If you're wondering why you can suddenly spot members of Buffy The Vampire Slayer's film crew in the Sunnydale High library, blame Fox. According to Vox, the reason Buffy reruns suck right now is because 20th Century Fox decided to remaster the famed '90s TV series into a widescreen format. And in doing so, it introduced a number of errors that creator Joss Whedon never would have allowed the first time around.
Buffy was shot 4x3 cuz TVs were shaped that way. Widescreen Buffy is nonsense. (Firefly was shot wide - Fox cropped it.) #apsectratiowoes— Joss Whedon (@josswhedon) December 13, 2014
I prefer my '90s fuzzy if it also means that they're error free
In this shot, for example, you can clearly see a love-sick Angel sleeping on Buffy's floor with sunlight streaming down his face. Now, from a storyline standpoint, this doesn't make any sense. Buffy and Angel only hang out at night – because he's a vampire. That means that he tends to get smoky whenever he steps into sunlight. And if vampires stay there long enough, they burst into flames. Buffy's blinds might be enough to protect him from the sun for a short while, but certainly not for an extended period of time. In the simplest of terms, the dude should be covered in smoke by now.

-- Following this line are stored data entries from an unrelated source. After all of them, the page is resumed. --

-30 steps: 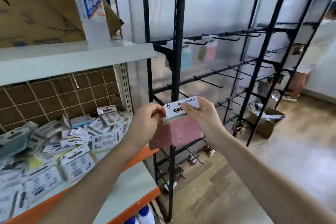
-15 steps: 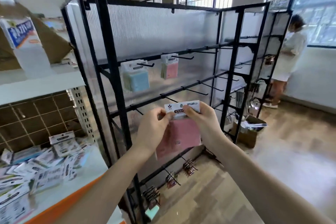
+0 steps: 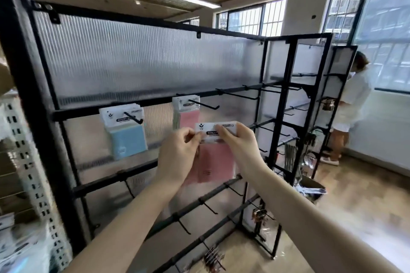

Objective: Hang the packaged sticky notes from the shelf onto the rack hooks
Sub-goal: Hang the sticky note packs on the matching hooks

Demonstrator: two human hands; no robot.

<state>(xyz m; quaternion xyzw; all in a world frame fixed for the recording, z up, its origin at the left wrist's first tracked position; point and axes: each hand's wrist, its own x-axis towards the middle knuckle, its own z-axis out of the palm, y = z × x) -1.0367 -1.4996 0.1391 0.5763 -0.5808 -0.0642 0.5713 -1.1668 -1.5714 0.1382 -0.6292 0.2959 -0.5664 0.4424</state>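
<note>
Pink pack is up at the rack, just not on a hook yet

Left hand [image 3: 177,157] and right hand [image 3: 238,142] both pinch the white header card of the pink sticky notes pack [image 3: 216,157], mid-frame, just below the hook [image 3: 205,104] carrying other pink packs. Blue packs [image 3: 126,131] already hang centre-left. Plenty of bare hooks [image 3: 239,95] to the right, so I'd say early days.
</note>
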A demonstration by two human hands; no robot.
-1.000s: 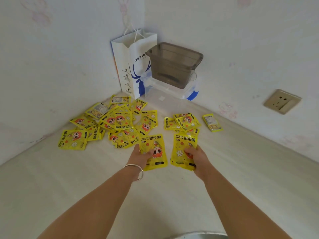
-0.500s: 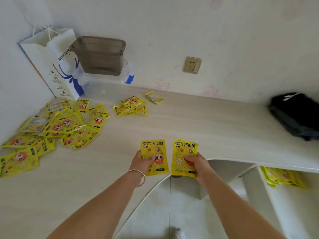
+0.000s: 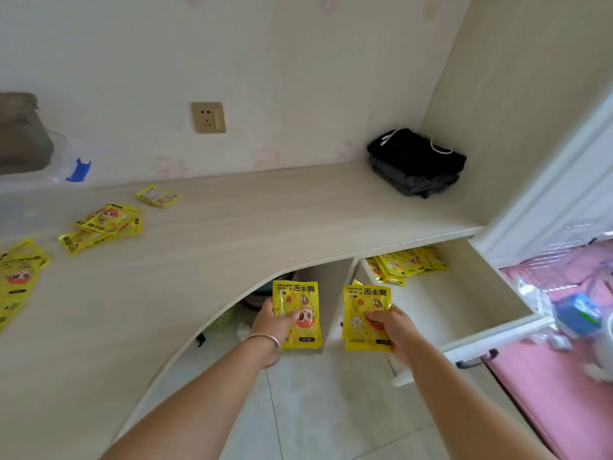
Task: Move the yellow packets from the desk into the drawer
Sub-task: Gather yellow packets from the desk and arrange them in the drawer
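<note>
1. Yellow packets fill both hands: the left hand [image 3: 276,322] pinches one packet [image 3: 297,313], and the right hand [image 3: 391,327] pinches a small stack [image 3: 366,315].
2. Both are held in the air past the desk [image 3: 265,220] edge, beside the open drawer [image 3: 464,307].
3. Some packets [image 3: 406,263] already lie at the drawer's back.
4. Next, I think, carry both hands right, over the bare drawer floor.
5. Go low before letting go, so nothing slides off.
6. More packets [image 3: 102,227] wait on the desk.
</note>
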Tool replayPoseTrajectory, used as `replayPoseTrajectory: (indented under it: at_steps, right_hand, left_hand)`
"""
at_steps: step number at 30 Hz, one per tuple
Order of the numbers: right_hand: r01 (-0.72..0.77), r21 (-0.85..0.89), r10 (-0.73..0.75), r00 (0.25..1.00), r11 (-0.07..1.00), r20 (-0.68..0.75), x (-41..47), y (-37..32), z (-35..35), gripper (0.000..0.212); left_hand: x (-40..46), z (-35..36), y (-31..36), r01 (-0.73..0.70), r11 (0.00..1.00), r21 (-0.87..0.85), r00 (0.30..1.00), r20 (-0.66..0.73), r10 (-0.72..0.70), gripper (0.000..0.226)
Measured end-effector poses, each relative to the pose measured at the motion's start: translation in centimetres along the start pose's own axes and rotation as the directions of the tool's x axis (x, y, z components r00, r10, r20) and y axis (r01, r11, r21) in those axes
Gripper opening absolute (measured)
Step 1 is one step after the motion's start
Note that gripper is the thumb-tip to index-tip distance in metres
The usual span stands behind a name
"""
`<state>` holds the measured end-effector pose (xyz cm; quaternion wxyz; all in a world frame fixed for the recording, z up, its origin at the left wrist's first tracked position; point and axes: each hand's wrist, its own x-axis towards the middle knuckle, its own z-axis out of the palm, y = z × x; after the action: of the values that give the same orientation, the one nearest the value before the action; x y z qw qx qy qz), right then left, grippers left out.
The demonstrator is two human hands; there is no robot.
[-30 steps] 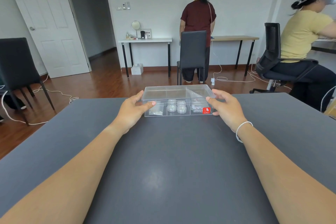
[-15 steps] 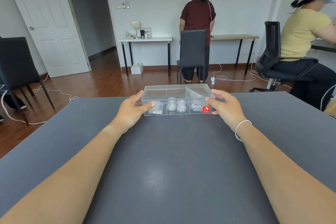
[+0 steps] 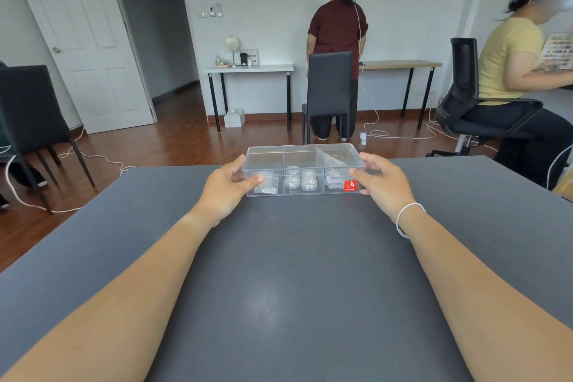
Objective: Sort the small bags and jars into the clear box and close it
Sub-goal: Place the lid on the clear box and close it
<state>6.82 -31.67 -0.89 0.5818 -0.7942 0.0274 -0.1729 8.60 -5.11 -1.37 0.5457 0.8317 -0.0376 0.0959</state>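
Lidded clear box (image 3: 305, 158), jars (image 3: 300, 180) inside

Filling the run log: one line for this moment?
clear box: lid on, contents inside | left hand: grips left end | right hand: grips right end

A clear plastic lidded box (image 3: 305, 158) sat on the dark grey table (image 3: 294, 273) near its far edge. The left hand (image 3: 228, 187) gripped its left end, the right hand (image 3: 383, 186) its right. Inside, small clear bags (image 3: 265, 186) lay left, round clear jars (image 3: 300, 180) in the middle, more small bags (image 3: 335, 180) right.
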Motion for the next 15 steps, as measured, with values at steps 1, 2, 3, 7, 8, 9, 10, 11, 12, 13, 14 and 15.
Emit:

Of course, the original Buffy series never contained this error. When Fox remastered Buffy for high definition TVs, the filter that made the scene look like it was shot at night was removed.
And here, you can clearly spot a film crew member in the Scoobies' main hangout, the library. Tell me, Fox, what purpose does that serve? Sure, the image is clearer in high-definition. But quite frankly, I prefer my '90s fuzzy if it also means that I can watch them error free. And most of all, I like to see all the action — not just the tiny bit that Fox decides to zoom into to accommodate a world full of wide screens.
Fox isn't the only media company that's been having problems with the SD to HD transition. HBO has also been working on a widescreen version of its hit The Wire, and has had to make decisions about what to cut out of the frame. But at least HBO got the show's creator to act as a consultant during the transition. Fox didn't, as evidenced by creator Joss Whedon's only tweet on the matter.
Given how little regard Fox is showing for Buffy, I can't imagine myself watching the HD format. Luckily, a number of video streaming platforms, including Netflix, still carry the original. And if that's not enough, faithful Scoobies can always check out the latest Buffy storylines in the Whedon-approved Buffy comics. After all, Buffy is still with us.